_WHAT NEEDS TO BE DONE:_
Reproduce the listing below word for word.

━━ GIVEN DATA

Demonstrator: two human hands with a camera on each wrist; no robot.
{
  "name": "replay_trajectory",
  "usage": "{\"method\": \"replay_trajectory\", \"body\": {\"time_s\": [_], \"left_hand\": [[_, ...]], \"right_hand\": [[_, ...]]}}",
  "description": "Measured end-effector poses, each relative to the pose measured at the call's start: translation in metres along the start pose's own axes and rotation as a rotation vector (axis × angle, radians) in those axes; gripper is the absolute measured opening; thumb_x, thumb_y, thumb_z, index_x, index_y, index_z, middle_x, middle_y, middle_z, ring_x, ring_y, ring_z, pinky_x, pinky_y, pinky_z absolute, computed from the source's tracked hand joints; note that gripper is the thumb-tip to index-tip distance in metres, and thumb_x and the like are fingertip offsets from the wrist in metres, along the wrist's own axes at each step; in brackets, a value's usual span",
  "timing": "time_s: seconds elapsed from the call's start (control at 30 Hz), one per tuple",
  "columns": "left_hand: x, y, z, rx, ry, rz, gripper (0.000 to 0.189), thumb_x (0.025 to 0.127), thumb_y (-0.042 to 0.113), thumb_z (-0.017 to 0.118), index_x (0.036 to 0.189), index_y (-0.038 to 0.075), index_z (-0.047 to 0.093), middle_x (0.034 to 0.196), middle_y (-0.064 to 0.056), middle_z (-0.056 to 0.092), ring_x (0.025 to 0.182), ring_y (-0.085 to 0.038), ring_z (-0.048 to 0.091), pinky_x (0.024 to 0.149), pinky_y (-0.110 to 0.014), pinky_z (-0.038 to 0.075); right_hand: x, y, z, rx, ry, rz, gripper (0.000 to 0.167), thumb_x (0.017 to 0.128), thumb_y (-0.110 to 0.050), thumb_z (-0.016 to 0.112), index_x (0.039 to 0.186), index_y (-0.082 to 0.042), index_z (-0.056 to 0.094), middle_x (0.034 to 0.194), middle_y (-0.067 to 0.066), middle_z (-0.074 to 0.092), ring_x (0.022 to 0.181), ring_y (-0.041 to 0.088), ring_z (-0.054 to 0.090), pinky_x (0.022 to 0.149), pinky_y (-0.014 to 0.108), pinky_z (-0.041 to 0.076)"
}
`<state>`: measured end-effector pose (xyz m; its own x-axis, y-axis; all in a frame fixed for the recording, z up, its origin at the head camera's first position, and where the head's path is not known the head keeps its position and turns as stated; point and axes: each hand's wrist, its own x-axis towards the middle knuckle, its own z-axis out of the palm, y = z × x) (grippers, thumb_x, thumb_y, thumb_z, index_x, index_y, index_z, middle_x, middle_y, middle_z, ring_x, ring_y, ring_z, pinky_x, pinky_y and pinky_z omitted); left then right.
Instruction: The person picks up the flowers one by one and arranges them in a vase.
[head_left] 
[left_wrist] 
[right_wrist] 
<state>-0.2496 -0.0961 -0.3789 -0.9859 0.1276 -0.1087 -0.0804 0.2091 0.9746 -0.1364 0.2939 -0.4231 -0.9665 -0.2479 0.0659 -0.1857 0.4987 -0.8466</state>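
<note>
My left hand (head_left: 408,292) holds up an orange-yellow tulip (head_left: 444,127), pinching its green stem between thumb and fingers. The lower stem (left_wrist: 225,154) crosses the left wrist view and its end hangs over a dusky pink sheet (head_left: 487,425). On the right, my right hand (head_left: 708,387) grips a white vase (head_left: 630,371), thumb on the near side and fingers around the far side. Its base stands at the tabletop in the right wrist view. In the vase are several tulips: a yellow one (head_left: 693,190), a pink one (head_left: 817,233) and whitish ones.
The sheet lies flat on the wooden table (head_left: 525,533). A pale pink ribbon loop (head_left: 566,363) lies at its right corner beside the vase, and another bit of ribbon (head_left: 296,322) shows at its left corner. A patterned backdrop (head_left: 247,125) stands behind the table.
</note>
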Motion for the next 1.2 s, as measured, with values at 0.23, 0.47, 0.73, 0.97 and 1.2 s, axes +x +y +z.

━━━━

_EXERCISE OUTPUT:_
Demonstrator: two human hands with a camera on each wrist; no robot.
{
  "name": "replay_trajectory",
  "usage": "{\"method\": \"replay_trajectory\", \"body\": {\"time_s\": [_], \"left_hand\": [[_, ...]], \"right_hand\": [[_, ...]]}}",
  "description": "Measured end-effector poses, each relative to the pose measured at the call's start: translation in metres along the start pose's own axes and rotation as a rotation vector (axis × angle, radians) in those axes; gripper is the absolute measured opening; thumb_x, thumb_y, thumb_z, index_x, index_y, index_z, middle_x, middle_y, middle_z, ring_x, ring_y, ring_z, pinky_x, pinky_y, pinky_z absolute, computed from the source's tracked hand joints; note that gripper is the thumb-tip to index-tip distance in metres, and thumb_x and the like are fingertip offsets from the wrist in metres, along the wrist's own axes at each step; in brackets, a value's usual span",
  "timing": "time_s: seconds elapsed from the call's start (control at 30 Hz), one per tuple",
  "columns": "left_hand: x, y, z, rx, ry, rz, gripper (0.000 to 0.189), thumb_x (0.025 to 0.127), thumb_y (-0.042 to 0.113), thumb_z (-0.017 to 0.118), index_x (0.036 to 0.189), index_y (-0.038 to 0.075), index_z (-0.047 to 0.093), middle_x (0.034 to 0.196), middle_y (-0.064 to 0.056), middle_z (-0.056 to 0.092), ring_x (0.025 to 0.182), ring_y (-0.085 to 0.038), ring_z (-0.048 to 0.091), pinky_x (0.024 to 0.149), pinky_y (-0.110 to 0.014), pinky_z (-0.038 to 0.075); right_hand: x, y, z, rx, ry, rz, gripper (0.000 to 0.167), thumb_x (0.017 to 0.128), thumb_y (-0.110 to 0.050), thumb_z (-0.016 to 0.112), index_x (0.039 to 0.186), index_y (-0.082 to 0.042), index_z (-0.056 to 0.094), middle_x (0.034 to 0.194), middle_y (-0.067 to 0.066), middle_z (-0.074 to 0.092), ring_x (0.022 to 0.181), ring_y (-0.041 to 0.088), ring_z (-0.054 to 0.090), pinky_x (0.022 to 0.149), pinky_y (-0.014 to 0.108), pinky_z (-0.041 to 0.076)"
}
`<state>`: measured end-effector pose (xyz m; its own x-axis, y-axis; all in a frame fixed for the recording, z up, its origin at the head camera's first position, and where the head's path is not known the head keeps its position and turns as stated; point and axes: each hand's wrist, its own x-axis towards the middle knuckle, its own z-axis out of the palm, y = z × x) (grippers, thumb_x, thumb_y, thumb_z, index_x, index_y, index_z, middle_x, middle_y, middle_z, ring_x, ring_y, ring_z, pinky_x, pinky_y and pinky_z omitted); left then right.
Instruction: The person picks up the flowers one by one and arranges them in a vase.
[head_left] 
[left_wrist] 
[right_wrist] 
<state>-0.2496 -0.0961 -0.3789 -0.9859 0.1276 -0.1087 -0.0804 0.2091 0.9746 -0.1364 0.2939 -0.4231 -0.9665 -0.2479 0.0659 -0.1857 0.4987 -0.8466</state>
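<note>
My left hand (head_left: 408,292) holds up an orange-yellow tulip (head_left: 444,127), pinching its green stem between thumb and fingers. The lower stem (left_wrist: 225,154) crosses the left wrist view and its end hangs over a dusky pink sheet (head_left: 487,425). On the right, my right hand (head_left: 708,387) grips a white vase (head_left: 630,371), thumb on the near side and fingers around the far side. Its base stands at the tabletop in the right wrist view. In the vase are several tulips: a yellow one (head_left: 693,190), a pink one (head_left: 817,233) and whitish ones.
The sheet lies flat on the wooden table (head_left: 525,533). A pale pink ribbon loop (head_left: 566,363) lies at its right corner beside the vase, and another bit of ribbon (head_left: 296,322) shows at its left corner. A patterned backdrop (head_left: 247,125) stands behind the table.
</note>
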Motion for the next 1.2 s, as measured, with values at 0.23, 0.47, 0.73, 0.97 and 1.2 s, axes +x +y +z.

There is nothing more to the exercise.